WHAT YOU HAVE TO DO:
Repeat, exactly as written, the lines of the records below from the first through the line with "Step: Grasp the", but none past it.

GIVEN DATA:
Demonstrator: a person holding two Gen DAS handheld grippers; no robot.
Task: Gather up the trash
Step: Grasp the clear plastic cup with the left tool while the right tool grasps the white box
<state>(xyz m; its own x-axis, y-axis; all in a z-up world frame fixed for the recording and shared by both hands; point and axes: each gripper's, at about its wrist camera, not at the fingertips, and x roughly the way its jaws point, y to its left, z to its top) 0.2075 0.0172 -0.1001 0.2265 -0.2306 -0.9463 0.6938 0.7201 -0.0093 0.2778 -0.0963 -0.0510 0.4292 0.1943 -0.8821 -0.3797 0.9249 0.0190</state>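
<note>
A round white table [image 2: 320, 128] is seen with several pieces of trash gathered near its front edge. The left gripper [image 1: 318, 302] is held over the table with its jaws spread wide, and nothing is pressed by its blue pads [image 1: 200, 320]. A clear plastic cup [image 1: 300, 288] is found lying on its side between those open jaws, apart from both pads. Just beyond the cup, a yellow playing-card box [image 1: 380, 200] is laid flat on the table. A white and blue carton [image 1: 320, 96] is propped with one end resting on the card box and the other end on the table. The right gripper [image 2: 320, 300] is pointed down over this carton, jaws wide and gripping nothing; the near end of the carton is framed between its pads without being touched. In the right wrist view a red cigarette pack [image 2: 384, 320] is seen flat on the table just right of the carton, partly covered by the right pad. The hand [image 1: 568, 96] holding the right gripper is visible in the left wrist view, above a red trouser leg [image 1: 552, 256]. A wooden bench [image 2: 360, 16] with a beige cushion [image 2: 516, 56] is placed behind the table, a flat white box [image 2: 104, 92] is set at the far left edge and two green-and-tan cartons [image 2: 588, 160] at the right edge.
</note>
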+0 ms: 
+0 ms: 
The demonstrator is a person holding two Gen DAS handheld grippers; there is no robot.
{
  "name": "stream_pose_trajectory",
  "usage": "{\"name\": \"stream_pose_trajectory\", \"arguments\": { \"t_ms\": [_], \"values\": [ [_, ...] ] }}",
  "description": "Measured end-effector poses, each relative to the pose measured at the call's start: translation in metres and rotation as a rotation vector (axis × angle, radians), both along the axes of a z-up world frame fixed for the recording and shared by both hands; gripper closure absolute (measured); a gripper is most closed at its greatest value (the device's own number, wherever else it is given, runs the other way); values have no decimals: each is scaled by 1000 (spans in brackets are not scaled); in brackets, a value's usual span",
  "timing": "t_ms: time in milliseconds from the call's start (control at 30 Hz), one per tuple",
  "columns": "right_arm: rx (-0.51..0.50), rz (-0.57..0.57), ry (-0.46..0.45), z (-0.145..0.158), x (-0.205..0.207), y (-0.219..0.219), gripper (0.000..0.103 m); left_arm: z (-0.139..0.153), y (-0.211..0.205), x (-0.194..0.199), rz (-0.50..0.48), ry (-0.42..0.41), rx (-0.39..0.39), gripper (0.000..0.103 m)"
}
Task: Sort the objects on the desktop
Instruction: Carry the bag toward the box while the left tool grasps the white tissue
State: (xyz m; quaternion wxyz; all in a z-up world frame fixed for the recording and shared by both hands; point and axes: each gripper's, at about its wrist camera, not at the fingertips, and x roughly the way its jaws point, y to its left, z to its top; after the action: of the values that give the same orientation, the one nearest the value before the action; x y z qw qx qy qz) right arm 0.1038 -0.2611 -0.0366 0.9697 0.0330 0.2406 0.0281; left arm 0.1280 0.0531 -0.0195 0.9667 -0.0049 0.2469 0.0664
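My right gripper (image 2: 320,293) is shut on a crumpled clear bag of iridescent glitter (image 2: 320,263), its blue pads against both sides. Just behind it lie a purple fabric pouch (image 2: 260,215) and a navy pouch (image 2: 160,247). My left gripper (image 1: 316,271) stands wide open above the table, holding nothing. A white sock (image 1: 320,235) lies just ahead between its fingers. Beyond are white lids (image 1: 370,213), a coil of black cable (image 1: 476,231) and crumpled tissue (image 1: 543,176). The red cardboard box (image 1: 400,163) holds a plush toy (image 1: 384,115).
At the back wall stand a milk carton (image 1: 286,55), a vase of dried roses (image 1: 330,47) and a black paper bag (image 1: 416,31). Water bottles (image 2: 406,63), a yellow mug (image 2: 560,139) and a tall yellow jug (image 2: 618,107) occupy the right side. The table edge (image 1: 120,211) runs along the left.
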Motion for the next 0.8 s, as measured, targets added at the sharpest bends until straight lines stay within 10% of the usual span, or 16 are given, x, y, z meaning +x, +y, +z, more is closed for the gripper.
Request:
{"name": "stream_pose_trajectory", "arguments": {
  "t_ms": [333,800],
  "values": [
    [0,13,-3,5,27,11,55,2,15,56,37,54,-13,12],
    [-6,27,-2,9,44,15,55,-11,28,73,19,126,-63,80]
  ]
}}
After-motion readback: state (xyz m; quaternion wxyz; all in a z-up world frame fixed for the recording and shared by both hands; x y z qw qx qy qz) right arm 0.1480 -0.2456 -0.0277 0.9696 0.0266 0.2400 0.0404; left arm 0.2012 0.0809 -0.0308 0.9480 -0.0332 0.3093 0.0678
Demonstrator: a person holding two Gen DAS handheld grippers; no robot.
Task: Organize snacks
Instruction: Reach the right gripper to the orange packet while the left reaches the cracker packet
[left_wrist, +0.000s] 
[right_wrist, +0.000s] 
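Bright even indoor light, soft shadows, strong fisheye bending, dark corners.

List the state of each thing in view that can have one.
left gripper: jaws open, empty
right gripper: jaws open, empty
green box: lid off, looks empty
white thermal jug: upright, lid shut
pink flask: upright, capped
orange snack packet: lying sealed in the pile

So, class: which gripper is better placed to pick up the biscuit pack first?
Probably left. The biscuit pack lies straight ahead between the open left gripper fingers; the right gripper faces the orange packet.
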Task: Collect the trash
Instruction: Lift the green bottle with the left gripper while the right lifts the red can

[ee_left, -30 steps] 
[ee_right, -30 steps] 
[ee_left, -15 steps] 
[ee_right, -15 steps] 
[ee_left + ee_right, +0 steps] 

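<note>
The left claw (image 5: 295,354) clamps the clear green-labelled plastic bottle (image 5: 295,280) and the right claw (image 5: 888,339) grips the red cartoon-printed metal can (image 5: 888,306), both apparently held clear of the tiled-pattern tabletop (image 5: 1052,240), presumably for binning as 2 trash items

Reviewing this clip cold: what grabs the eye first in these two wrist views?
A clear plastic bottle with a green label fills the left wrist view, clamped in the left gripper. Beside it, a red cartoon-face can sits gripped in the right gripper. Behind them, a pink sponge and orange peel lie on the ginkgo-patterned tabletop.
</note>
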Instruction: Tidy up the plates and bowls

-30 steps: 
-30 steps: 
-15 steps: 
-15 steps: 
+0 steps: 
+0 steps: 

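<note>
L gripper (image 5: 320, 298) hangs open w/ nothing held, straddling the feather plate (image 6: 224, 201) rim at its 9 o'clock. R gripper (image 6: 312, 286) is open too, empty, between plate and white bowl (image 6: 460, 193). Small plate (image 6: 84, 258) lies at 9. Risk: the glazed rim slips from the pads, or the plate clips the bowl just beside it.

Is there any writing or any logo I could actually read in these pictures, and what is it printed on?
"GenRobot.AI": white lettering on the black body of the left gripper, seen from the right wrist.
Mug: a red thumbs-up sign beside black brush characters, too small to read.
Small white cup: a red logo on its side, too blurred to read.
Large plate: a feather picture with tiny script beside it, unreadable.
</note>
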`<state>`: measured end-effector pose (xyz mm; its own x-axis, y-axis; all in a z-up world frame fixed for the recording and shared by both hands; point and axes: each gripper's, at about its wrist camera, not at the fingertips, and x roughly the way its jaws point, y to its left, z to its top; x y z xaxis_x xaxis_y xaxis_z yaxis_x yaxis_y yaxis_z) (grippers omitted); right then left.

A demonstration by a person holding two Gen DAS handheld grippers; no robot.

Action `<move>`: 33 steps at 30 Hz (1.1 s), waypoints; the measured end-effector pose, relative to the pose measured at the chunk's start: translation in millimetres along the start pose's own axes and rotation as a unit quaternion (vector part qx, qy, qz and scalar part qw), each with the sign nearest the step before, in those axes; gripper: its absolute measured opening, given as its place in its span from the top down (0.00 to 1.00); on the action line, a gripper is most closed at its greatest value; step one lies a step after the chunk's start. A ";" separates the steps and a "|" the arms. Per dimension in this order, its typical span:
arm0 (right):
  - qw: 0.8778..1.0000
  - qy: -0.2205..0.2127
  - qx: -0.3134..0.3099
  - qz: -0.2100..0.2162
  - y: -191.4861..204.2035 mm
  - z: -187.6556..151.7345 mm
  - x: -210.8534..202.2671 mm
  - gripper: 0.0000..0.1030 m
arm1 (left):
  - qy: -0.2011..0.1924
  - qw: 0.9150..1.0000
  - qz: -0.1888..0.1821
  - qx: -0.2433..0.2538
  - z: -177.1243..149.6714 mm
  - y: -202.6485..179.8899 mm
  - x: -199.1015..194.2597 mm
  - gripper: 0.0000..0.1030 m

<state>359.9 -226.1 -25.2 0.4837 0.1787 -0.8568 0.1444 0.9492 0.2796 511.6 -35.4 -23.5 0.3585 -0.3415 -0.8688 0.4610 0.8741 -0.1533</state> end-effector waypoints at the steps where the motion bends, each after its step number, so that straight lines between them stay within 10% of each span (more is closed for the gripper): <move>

RESPONSE BOX:
Demonstrator: a person holding two Gen DAS handheld grippers; no robot.
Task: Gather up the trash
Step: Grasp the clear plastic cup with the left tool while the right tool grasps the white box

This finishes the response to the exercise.